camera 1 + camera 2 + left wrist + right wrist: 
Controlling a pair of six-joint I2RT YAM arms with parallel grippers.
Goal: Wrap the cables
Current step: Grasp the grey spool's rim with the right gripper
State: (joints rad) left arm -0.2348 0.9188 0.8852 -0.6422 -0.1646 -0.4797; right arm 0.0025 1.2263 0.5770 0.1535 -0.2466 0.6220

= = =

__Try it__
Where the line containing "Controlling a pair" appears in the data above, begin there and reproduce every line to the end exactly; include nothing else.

__Answer below__
Controlling a pair of six-joint I2RT YAM arms with parallel grippers.
Goal: Wrap the cables
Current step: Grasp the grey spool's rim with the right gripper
State: (joints rad) left arm -0.2348 0.9188 0.8852 -0.6422 -0.1646 -0.4797; right arm 0.0025 1.2263 0.5770 0.1535 -0.2466 0.6220

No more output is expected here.